Me di cuenta de que tenía miedo de que le pidiera que fuéramos allí. Puede que entonces sintiera que los troncos de los árboles se inclinaban amenazadores sobre nosotros, como preguntándonos: ¿qué se os ha perdido a vosotros en esa dacha?

– Me gustaría verla- dije por fin.

– ¡Oh, no!- era casi un grito de pánico. -Ya te he dicho que está lejos y seguro que abandonada.

– Precisamente, así es como quisiera verla- dije yo. -Tal como está.

Su rostro enrojeció ligeramente.

– Además, no estoy segura. Puede que no me haya enterado bien y la dacha esté en cualquier otra parte.

Me volví hacia ella y vi que el rojo de sus mejillas subía de tono.

– Como quieras- le contesté.

La nieve crujía bajo nuestros pies y Olia dijo de nuevo algo sobre una zorrera.

– Dicen que era terrible- continuó Ala poco después. -Vivía allí solo, como un monje.

Al parecer creía que, mencionándome el abandono de la dacha y el ascetismo de Stalin, mi curiosidad quedaría satisfecha.

– Eso es lo que dicen, vivía en completa soledad, exactamente como un monje.

– ¿El monje de la revolución?- pregunté yo. -Así le llaman sus enemigos, ¿lo sabías?

Se encogió de hombros sin saber qué decir.

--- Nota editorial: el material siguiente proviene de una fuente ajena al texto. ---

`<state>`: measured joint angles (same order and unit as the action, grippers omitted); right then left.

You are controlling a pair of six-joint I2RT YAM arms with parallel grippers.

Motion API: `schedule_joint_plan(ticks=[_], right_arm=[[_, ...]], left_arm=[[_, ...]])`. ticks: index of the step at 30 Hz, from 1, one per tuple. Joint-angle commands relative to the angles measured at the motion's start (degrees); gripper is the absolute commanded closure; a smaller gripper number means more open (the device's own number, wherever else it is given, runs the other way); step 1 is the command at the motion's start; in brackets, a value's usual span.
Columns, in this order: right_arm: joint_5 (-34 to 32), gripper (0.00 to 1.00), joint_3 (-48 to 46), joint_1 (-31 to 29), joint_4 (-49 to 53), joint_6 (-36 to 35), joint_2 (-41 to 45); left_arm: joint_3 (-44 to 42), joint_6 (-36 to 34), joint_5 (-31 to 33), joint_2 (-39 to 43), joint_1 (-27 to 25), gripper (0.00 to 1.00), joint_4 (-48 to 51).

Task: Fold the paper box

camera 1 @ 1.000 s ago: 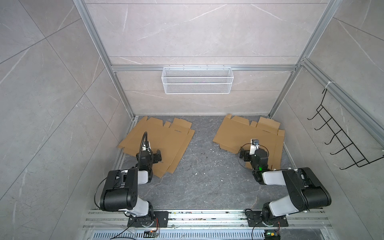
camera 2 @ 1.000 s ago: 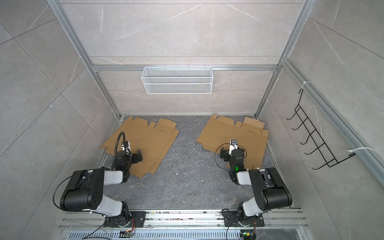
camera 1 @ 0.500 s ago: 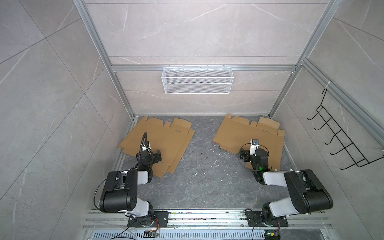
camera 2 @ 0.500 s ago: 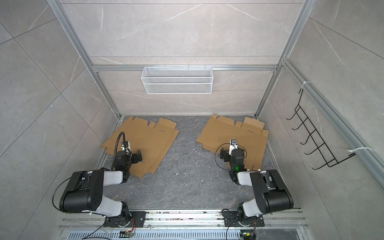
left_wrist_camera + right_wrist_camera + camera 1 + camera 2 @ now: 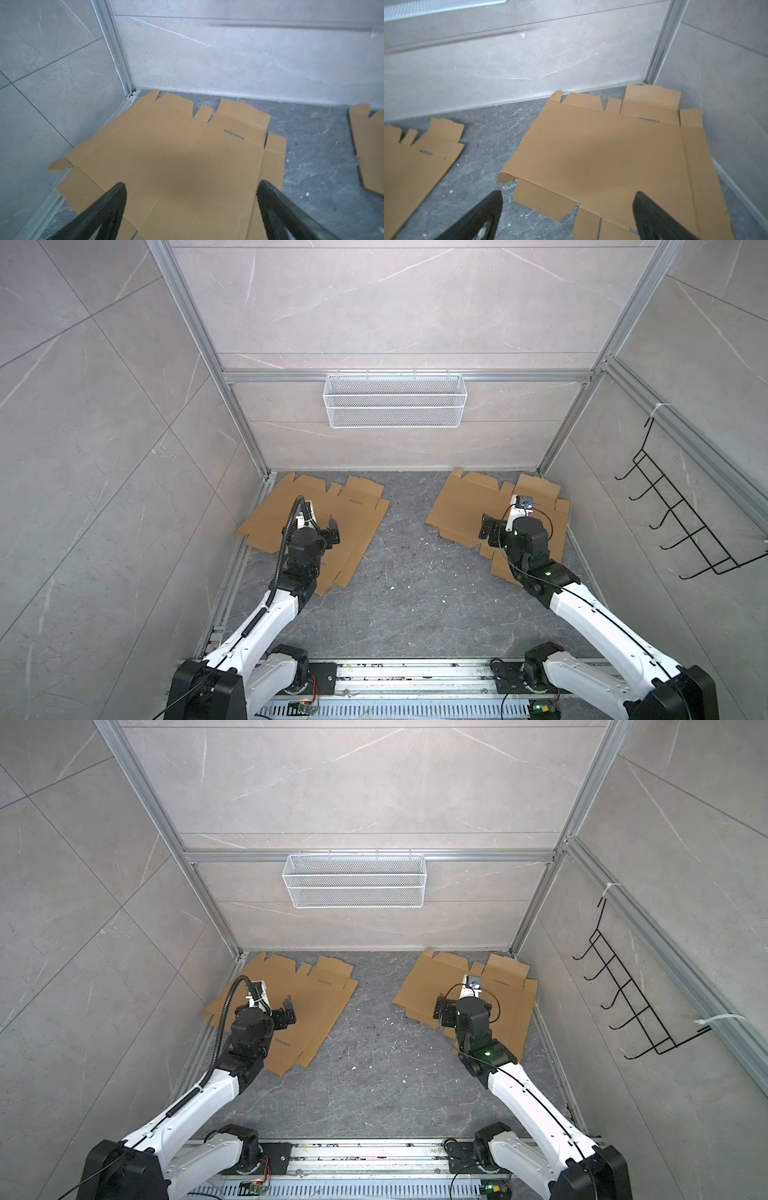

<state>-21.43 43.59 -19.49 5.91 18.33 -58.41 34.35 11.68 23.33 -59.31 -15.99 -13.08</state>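
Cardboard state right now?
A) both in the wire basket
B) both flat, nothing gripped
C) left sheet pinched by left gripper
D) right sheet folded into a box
B: the left sheet and right sheet lie flat, with the left gripper and right gripper open above them, empty.

Below the wire basket (image 5: 395, 406), on the floor (image 5: 407, 572), the left cardboard blank (image 5: 361, 506) lies leftward, the right cardboard blank (image 5: 457, 506) rightward.
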Motion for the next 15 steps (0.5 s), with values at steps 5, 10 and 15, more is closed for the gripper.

No recordaba bien dónde había oído a un borracho decir de Jruchov: ¡ah!, qué zorro es nuestro Nikitushka, un zorro de la revolución.

Oscurecía. Olia propuso que regresáramos mientras quedara luz, pues más tarde corríamos el riesgo de extraviar el camino.

– Sí, sí- dijo Ala. -Regresemos.

De vuelta, cada uno de los tres intentaba encontrar en la nieve sus propias huellas.

El crepúsculo derramaba fugazmente manchurrones blancos y negros sobre las isbas escasas, los huecos de los troncos y los tejados de las dachas cerradas. Aquí y allá las copas de los árboles dejaban caer montones de nieve que fulguraban por última vez antes de hundirse en la penumbra del suelo. El día oscurecía lentamente como un viejo servicio de plata. Nos alejábamos cada vez más del boscaje oscuro, en cuyo interior acecharían silenciosos el monje y el zorro, en vísperas de un macabro enfrentamiento.

Cuando una hora y pico después llegamos a las proximidades de la dacha de su familia, le dije a Ala que prefería marcharme directamente a la estación sin despedirme de nadie. Coincidió conmigo en que era preferible.

Me acompañaron las dos hermanas. Desde la ventanilla del vagón observé que las mejillas de Ala habían enrojecido nuevamente. Olia debía de haberle gastado alguna broma relacionada conmigo mientras yo subía al tren, como la picadura benigna de un insecto inofensivo.

Permanecieron ambas en el andén, saludándome con la mano, hasta que el tren se alejó. Me sentí cansado. Entorné los ojos y durante largo rato permanecí completamente ausente. Sólo después de varios kilómetros comencé a escuchar las palabras de la gente que estaba cerca de mí. Hablaban de la viruela.